Solving a programming exercise is one thing; becoming the engineer everyone turns to is another. Somewhere between “junior” and “subject matter expert” there is a path—but when you start out, nobody hands you a map. This article lays out eight free GitHub repositories, in order, that together cover your developer roadmap: from choosing what to learn, to interviewing, to understanding systems deeply and building something of your own.

    Phase 1 — Finding Your Path

    Every developer starts curious and a little overwhelmed. You need clarity before anything else: what to learn, where free material lives, and how to escape the tutorial trap.

    1. developer-roadmap (~353K stars)

    The first question is always: where do I even start? Frontend, backend, DevOps, AI, data—options multiply until you are dozens of tabs into Reddit and more confused than when you began.

    developer-roadmap gives interactive, visual roadmaps for almost every path: what to learn and in what order. Open “Backend Developer” and you see language → APIs → databases → caching → queues, with nodes linking to resources. It does not pick your career for you—it shows what each role involves so you can choose what actually interests you. The costly mistake is spending six months “researching” without committing. Pick what excites you; frontend if you care about UI, backend if you prefer systems behind the scenes.

    2. free-programming-books (~385K stars)

    Once you know what to learn, the next question is where—and whether everything has to be paid. It does not. free-programming-books is one of the largest curated collections of free programming material: books, courses, interactive tutorials, podcasts—organized by language and by human language. Python, JavaScript, Go, Rust, data science, ML—if it appears on the roadmap, you will usually find free depth here.

    Strong engineers keep reading years into their careers—especially as stacks shift (for example toward AI and agents). The difference is knowing where to look. This repo is that starting point.

    3. project-based-learning (~263K stars)

    Reading alone does not make you a developer. Many people finish tutorials, type what the instructor types, feel capable—and freeze when building from scratch. That is the tutorial trap.

    project-based-learning focuses on tutorials where you build real things: scrapers, bots, chat apps, servers—not just “Hello World.” You learn by shipping: getting stuck, searching, breaking, fixing—the same loop you use on the job. You will never feel fully “ready” for projects; readiness comes from doing them.

    Phase 2 — Proving Yourself

    After you pick a stack, learn from free resources, and build projects, you are no longer a pure beginner. Next comes what many people stress most: interviews and communication.

    4. coding-interview-university (~341K stars)

    John Washam wanted a role at a top company without a traditional CS degree, so he built a personal study plan—a checklist of topics he needed. That plan became coding-interview-university, now starred by hundreds of thousands of developers. It is not “only LeetCode”: it is a structured path through data structures, algorithms, system design, networking, OS concepts, concurrency—with lectures, readings, and practice.

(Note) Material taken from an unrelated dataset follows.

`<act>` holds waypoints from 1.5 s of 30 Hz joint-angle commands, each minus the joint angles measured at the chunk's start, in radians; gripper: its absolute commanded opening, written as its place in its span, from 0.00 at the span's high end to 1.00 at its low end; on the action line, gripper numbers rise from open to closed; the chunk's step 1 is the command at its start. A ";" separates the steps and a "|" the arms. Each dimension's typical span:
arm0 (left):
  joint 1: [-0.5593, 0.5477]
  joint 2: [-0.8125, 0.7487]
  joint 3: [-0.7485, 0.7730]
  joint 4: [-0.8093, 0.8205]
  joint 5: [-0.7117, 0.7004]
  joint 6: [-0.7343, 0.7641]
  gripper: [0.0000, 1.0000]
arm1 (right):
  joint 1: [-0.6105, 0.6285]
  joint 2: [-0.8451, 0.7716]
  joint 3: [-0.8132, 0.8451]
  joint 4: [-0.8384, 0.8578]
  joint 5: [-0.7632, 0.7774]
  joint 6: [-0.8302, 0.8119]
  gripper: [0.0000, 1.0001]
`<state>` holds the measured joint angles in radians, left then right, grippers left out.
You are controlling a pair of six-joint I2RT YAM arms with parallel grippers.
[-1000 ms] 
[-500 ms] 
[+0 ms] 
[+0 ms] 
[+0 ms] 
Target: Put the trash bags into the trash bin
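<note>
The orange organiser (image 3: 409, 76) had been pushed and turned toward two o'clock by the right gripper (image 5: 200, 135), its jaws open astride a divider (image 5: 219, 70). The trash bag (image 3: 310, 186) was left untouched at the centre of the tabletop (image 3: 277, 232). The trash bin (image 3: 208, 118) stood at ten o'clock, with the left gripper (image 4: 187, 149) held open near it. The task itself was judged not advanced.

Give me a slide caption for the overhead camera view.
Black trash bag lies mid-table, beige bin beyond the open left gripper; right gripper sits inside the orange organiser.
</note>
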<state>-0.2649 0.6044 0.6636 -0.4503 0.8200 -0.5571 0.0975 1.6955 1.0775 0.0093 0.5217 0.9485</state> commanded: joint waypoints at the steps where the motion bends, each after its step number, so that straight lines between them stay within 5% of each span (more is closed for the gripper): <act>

    If you followed Phase 1 seriously, you may already know a large share of this material; the repo helps you fill gaps and formalize what you picked up by building. The creator reportedly spent on the order of eight months; you do not need every topic—tailor to your role (e.g., backend vs frontend). Consistency matters more than cramming: even one to two hours daily compounds.

    5. tech-interview-handbook (120K+ stars)

    You can be strong technically and still struggle in interviews. Algorithms are only half the battle—the other half is how you interview.

    tech-interview-handbook (from Yangshun Tay, also known for curated problem lists) covers the full lifecycle: resumes that get responses, which problems to practice and in what order, how to structure coding answers, behavioral prep, and negotiation so you do not leave compensation on the table.

    Use coding-interview-university and tech-interview-handbook together: knowledge without strategy leads to correct ideas explained poorly; strategy without knowledge sounds confident but hollow. Communication matters—you may see the solution in your head, but the interviewer only sees what you say out loud.

    If choosing problems and order feels overwhelming, Smart Interview Grind builds a day-by-day plan from your timeline, targets, and patterns—grounded in community data (likes, company frequency) so you practice high-signal problems first.

    Phase 3 — Actual Growth (Toward Subject Matter Expertise)

    Landing a job is a milestone, not the finish line. The people who become senior engineers—the ones others go to when something breaks—keep changing what they learn: systems, trade-offs, ownership, and sometimes products of their own.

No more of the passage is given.